Author :
Nayak, Sunita ; Sarkar, Sudeep ; Loeding, Barbara
Abstract :
The common practice in sign language recognition is to ?rst construct individual sign models, in terms of discrete state transitions, mostly represented using Hidden Markov Models, from manually isolated sign samples and then to use it to recognize signs in continuous sentences. In this paper we (i) propose a continuous state space model, where the states are based on purely image-based features, without the use of special gloves, and (ii) present an unsupervised approach to both extract and learn models for continuous basic units of signs, which we term as signemes, from continuous sentences. Given a set of sentences with a common sign, we can automatically learn the model for part of the sign, or signeme, that is least affected by coarticulation effects. While there are coarticulation effects in speech recognition, these effects are even stronger in sign language. The model itself is in term of traces in a space of Relational Distributions. Each point in this space represents a Relational Distribution, capturing the spatial relationships between low-level features, such as edge points.
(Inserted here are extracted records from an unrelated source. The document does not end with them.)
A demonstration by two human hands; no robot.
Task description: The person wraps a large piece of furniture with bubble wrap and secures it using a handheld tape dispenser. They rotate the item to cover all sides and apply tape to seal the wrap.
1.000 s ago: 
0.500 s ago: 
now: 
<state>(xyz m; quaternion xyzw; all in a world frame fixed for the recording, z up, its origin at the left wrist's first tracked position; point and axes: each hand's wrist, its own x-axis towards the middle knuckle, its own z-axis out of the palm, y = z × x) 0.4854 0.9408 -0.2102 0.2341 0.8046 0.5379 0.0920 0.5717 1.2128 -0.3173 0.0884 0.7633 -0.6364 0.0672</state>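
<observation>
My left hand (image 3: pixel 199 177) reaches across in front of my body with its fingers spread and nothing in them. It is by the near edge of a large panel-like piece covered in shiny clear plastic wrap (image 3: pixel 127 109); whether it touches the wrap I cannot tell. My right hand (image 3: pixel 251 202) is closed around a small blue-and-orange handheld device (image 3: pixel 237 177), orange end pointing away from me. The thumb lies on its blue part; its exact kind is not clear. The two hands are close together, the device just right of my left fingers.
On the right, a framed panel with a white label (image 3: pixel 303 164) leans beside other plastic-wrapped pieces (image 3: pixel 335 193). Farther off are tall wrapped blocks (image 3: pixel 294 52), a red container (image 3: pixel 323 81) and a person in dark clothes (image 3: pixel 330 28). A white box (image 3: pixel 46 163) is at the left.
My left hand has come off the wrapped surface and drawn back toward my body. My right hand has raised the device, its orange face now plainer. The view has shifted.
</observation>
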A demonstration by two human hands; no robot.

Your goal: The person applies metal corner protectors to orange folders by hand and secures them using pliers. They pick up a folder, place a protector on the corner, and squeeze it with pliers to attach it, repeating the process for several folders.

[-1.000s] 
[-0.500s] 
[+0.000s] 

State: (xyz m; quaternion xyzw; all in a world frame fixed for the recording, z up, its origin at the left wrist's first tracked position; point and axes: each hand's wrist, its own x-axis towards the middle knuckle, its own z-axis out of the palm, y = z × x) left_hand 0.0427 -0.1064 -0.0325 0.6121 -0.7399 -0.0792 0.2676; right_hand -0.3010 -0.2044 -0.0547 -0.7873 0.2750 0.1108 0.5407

We perform speed normalization and then incrementally extract the common sign between sentences, or signemes, with a dynamic programming framework at the core to compute warped distance between two subsentences. We test our idea using the publicly available Boston SignStream Dataset by building signeme models of 18 signs. We test the quality of the models by considering how well we can localize the sign in a new sentence. We also present preliminary results for the ability to generalize across signers.